Question:
distance learning is rather new but I suppose with modern technology it will become an effective means for working adults to educate themselves to remain relevent in this rapidly changing world of ours.
Any comments
Answer:
actually the first recorded distance learning goes back some 2,000 years. The letters of Paul to his friends in various places are instructions and task orientation. DL degrees go back to the Pitman system in the UK about a hundred years ago--and if I'm not in error the Rapid Results College in London is over 100 years old. ACPDI started on a BBS with branches in Tahiland, Austria, Los Angeles and New York in 1979, and in 1982 was on Compuserve, joined on CIS in 83 I think by Steve Eskew's Electronic Univesity. CALC (Computer Assisted Learning Center) stared in NY on Quick-Link, a regional BBS in 82. In 84 at Cerritos College in Norwalk we were offering English One on a dedicated BBS, and in 83 the Los Angekes Schools had a homework helper BBS going. I am not sure of the exact year but I think U of Phoenix was on line on CIS in 85 or 86. From 83-89 I ran a BA/MBA degree program on CIS for Western International U, also in Phoenix, and now absorbed by U of P. So, actually, DL has been around for a long time with dedicated classroms, interactive conference and class sessions, and with international student body. I have often had students from Japan, Israel, Germany, South Africa, and of course the US on line in the same class.

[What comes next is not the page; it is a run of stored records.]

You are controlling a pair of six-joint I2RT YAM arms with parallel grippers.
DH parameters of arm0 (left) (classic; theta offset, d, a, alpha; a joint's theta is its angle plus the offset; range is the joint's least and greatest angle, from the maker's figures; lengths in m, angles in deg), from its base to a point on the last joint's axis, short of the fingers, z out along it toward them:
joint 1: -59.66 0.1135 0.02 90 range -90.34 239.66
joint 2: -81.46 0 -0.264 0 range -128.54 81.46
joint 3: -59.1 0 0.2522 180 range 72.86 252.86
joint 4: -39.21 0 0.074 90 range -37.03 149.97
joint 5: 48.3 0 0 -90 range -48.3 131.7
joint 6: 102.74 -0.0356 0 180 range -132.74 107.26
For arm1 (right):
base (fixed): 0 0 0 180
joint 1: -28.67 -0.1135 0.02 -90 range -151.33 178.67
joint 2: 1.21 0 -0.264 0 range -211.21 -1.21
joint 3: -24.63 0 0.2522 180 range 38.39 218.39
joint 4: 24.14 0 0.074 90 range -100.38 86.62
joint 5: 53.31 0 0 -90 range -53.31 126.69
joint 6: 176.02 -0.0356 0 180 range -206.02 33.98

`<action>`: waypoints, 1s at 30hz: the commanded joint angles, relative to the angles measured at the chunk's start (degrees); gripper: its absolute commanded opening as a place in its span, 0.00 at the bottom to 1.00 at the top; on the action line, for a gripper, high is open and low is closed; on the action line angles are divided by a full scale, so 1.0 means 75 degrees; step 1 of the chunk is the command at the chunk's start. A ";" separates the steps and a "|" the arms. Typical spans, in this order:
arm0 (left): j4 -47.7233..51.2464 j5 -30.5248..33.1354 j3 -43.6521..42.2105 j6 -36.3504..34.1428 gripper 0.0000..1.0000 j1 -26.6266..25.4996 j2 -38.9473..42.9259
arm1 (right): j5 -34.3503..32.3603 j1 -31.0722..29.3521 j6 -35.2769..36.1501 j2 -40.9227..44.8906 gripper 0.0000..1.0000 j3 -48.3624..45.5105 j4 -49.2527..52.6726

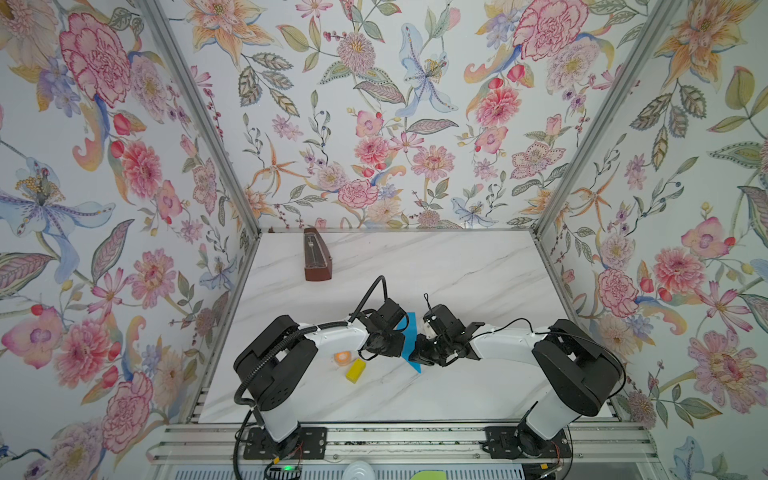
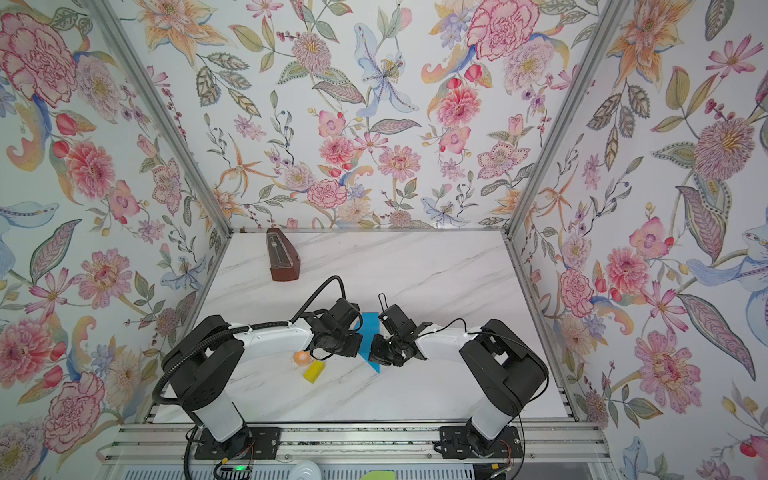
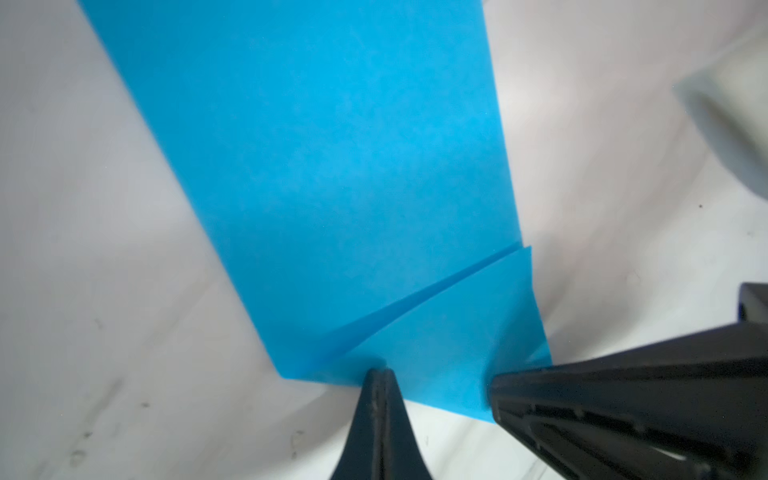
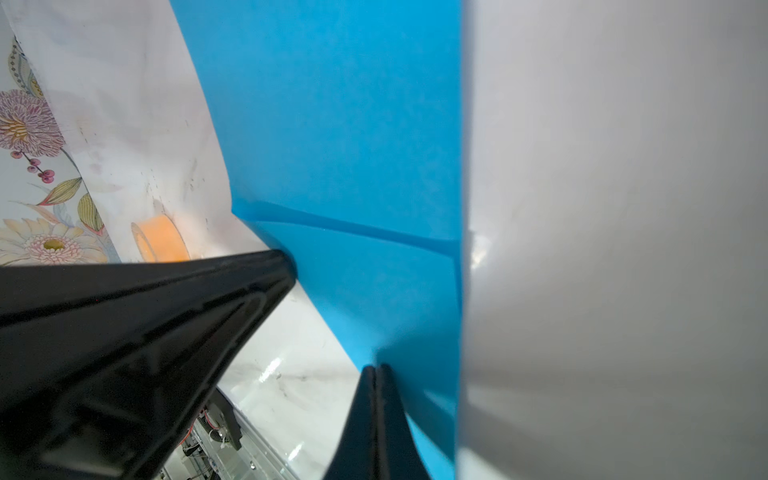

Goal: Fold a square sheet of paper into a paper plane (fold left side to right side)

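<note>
Paper: the blue paper lies flat mid-tabletop, folded narrow with a slanted flap, between your arms.
Left claw: closed, tip down on the paper's edge, likely pinning it.
Right claw: closed, tip on the paper near the flap, likely pressing the crease.
Room: yellow block and tape roll crowd your left; metronome well back; right side open.

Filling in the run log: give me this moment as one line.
paper: blue paper creased, on table | left hand: shut, tip at paper edge | right hand: shut, tip at paper edge
</note>
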 commanded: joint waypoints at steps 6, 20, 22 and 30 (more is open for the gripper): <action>0.0633 0.0564 -0.0198 -0.0506 0.00 0.0524 -0.0545 | -0.0348 -0.0108 -0.0051 -0.0376 0.00 -0.0288 0.0909; 0.0578 0.0622 0.0019 -0.0991 0.00 0.0971 -0.0727 | -0.0082 -0.0463 -0.0452 -0.0120 0.01 0.0082 0.0675; 0.0484 0.0541 0.0086 -0.1029 0.00 0.0968 -0.0579 | -0.0139 -0.0449 -0.0434 0.0139 0.07 0.0212 0.0734; 0.0223 0.0601 -0.0182 -0.0927 0.03 0.0965 0.0752 | -0.0205 0.0048 -0.0097 0.1000 0.18 0.0249 0.1232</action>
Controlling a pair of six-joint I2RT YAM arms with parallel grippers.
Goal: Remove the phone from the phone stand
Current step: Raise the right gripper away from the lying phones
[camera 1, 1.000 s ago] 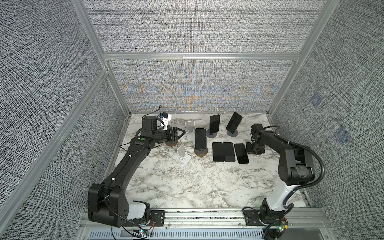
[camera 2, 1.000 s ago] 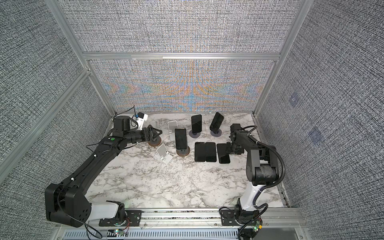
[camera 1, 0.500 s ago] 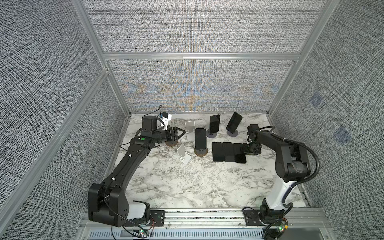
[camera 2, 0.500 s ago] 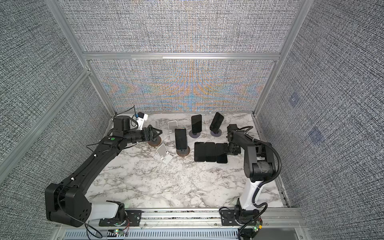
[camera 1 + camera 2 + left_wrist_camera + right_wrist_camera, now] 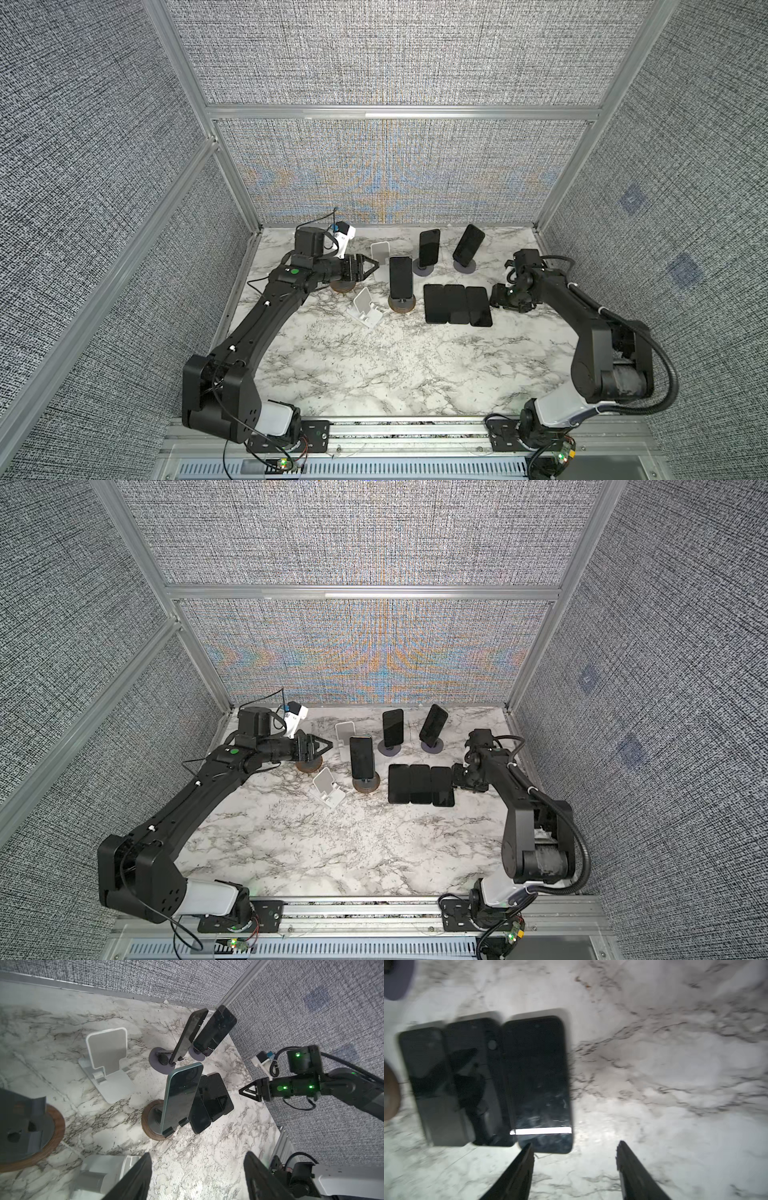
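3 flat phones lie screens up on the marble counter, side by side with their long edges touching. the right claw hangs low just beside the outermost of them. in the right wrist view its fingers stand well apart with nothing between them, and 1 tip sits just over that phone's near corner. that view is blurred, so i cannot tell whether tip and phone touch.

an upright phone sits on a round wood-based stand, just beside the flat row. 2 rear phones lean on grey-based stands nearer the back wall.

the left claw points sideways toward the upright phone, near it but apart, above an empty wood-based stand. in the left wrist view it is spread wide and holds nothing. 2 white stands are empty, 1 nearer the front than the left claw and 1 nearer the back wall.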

You could say that Albert Einstein and Woodrow Wilson were both recipients of distance learning Ph.D.s, and according to Malcolm Knowles, in his A History of the Adult Education Movement in the United States, Goddard College had that type of program in the 1930s, and Brooklyn College and University of Oklahoma in the 1950s. I am sure there are many others. So it really is nothing new.